**Task objective**
Looking through the data below, work out how many lines have the word "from". Reply with that number only.

**Source material**
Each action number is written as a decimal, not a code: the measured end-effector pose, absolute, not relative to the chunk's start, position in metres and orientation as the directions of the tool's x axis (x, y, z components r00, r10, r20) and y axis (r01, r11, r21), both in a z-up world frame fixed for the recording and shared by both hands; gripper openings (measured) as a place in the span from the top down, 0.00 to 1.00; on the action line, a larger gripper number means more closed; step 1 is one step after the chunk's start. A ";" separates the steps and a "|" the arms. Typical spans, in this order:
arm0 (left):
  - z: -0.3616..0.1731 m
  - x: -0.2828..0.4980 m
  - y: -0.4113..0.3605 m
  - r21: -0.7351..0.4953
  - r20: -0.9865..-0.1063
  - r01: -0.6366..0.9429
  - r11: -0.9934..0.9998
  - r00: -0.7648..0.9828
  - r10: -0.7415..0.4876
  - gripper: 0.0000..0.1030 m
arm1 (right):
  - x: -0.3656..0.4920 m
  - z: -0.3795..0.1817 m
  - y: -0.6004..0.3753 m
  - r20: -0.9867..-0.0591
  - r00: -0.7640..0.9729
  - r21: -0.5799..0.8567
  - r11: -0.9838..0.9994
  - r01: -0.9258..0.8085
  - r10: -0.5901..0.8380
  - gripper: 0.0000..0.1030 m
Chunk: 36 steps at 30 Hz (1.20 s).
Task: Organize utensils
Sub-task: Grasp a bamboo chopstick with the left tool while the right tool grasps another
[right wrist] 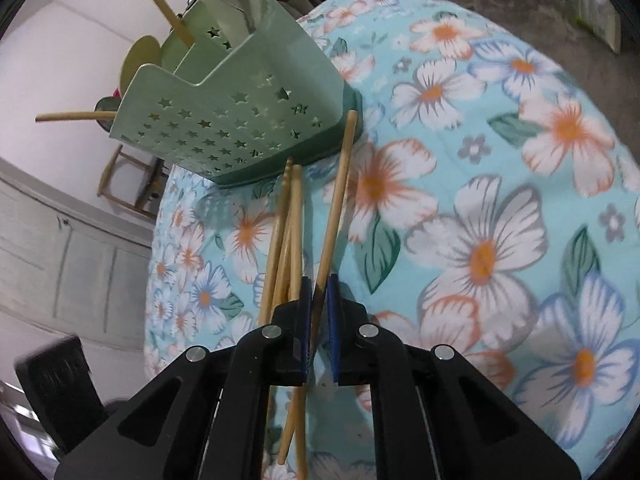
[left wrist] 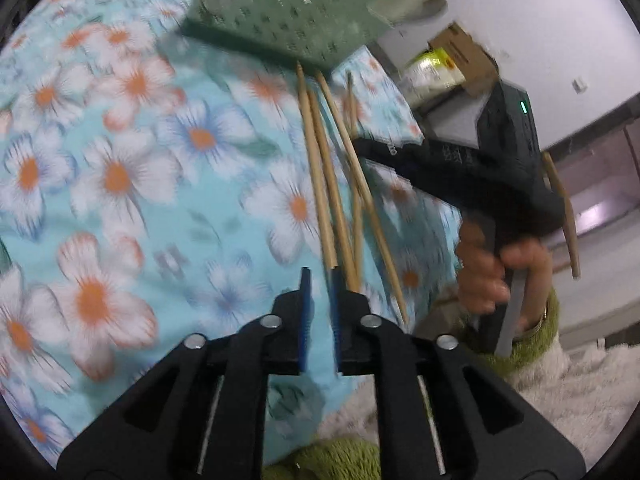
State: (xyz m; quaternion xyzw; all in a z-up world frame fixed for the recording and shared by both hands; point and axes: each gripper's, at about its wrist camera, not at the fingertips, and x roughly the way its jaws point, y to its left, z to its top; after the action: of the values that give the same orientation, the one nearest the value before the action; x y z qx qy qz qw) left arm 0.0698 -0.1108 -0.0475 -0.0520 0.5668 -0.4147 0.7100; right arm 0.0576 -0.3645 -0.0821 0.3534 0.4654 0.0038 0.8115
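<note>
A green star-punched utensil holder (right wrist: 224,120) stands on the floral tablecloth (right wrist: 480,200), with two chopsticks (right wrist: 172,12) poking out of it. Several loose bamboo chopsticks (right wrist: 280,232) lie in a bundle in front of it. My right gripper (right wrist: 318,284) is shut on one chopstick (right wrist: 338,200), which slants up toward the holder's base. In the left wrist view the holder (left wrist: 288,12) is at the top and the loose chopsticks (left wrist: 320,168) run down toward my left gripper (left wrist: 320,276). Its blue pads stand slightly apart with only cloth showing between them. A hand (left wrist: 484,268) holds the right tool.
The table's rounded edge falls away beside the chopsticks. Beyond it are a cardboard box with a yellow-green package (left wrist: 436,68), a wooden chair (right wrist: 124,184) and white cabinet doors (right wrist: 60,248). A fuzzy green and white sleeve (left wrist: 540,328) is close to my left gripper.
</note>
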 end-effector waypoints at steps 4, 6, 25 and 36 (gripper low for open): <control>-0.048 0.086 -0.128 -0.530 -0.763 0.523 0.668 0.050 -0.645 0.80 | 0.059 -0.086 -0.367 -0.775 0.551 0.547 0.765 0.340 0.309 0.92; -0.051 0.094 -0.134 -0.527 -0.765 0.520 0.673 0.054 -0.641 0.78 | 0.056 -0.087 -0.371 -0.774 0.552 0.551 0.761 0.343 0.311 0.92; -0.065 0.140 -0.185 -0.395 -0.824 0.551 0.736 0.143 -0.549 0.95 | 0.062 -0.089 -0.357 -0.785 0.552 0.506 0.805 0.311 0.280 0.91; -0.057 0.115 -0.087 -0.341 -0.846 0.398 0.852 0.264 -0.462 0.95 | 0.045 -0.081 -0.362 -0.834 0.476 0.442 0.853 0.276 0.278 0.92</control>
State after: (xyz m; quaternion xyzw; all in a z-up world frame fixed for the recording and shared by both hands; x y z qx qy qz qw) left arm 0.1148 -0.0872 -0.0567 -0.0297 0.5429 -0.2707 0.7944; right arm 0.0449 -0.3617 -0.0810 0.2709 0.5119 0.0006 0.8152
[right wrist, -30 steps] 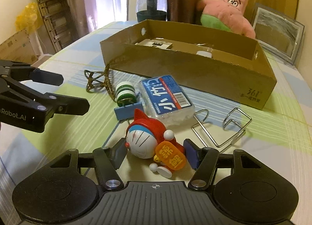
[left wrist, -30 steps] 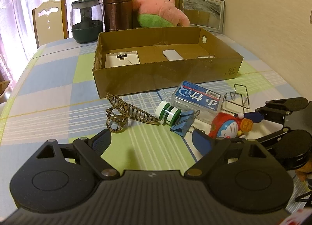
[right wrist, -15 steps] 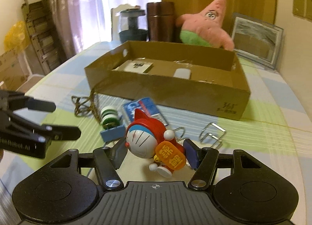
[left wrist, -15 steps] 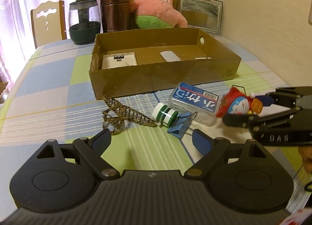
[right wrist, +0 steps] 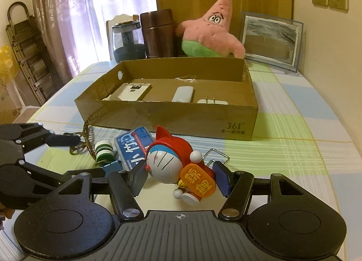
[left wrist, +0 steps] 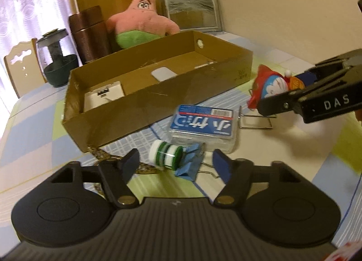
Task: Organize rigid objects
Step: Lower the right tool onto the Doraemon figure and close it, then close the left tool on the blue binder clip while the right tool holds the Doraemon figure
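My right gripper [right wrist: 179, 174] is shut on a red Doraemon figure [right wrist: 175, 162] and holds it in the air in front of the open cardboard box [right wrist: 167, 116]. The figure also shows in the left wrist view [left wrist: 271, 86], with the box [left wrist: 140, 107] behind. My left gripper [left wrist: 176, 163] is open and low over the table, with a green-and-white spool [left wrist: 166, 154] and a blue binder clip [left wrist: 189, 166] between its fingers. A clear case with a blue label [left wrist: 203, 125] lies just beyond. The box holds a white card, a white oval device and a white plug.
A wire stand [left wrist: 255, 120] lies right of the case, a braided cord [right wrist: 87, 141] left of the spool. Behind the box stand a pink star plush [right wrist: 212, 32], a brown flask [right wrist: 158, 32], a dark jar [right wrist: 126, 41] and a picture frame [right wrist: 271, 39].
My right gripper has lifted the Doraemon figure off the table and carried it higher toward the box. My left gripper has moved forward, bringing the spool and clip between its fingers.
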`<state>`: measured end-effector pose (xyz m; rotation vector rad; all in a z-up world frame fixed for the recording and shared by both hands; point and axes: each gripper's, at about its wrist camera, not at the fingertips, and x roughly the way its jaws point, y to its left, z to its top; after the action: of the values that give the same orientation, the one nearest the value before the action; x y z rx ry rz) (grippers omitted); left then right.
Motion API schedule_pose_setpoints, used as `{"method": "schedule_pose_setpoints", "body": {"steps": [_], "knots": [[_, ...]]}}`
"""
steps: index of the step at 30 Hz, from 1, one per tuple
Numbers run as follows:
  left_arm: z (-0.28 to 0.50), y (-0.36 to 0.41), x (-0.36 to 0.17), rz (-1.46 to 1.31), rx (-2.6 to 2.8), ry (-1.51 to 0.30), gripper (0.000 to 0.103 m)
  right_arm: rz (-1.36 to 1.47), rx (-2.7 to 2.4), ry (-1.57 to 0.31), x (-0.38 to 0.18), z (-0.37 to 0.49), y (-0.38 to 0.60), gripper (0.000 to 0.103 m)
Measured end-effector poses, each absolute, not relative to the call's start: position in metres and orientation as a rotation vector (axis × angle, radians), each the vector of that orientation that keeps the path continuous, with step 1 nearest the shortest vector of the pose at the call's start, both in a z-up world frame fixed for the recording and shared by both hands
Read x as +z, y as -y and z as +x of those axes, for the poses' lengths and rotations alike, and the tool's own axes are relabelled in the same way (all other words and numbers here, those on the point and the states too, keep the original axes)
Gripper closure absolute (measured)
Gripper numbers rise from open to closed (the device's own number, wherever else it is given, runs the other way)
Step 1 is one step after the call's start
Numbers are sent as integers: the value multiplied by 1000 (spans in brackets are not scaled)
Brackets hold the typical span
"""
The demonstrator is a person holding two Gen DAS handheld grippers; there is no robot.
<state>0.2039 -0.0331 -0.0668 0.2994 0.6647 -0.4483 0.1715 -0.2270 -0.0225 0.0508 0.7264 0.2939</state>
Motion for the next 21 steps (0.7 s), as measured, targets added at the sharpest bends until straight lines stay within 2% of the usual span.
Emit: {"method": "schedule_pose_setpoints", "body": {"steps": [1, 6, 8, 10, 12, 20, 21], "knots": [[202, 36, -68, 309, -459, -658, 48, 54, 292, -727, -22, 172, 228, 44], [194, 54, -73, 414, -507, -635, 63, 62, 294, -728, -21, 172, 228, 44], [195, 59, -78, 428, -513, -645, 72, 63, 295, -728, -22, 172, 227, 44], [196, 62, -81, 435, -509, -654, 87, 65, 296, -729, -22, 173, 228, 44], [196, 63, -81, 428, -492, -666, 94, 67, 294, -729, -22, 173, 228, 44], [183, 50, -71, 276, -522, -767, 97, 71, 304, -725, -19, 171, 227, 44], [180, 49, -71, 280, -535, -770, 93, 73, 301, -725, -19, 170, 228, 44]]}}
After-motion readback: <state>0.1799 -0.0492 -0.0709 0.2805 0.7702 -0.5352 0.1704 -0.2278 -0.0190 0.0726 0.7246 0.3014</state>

**Exercise response**
3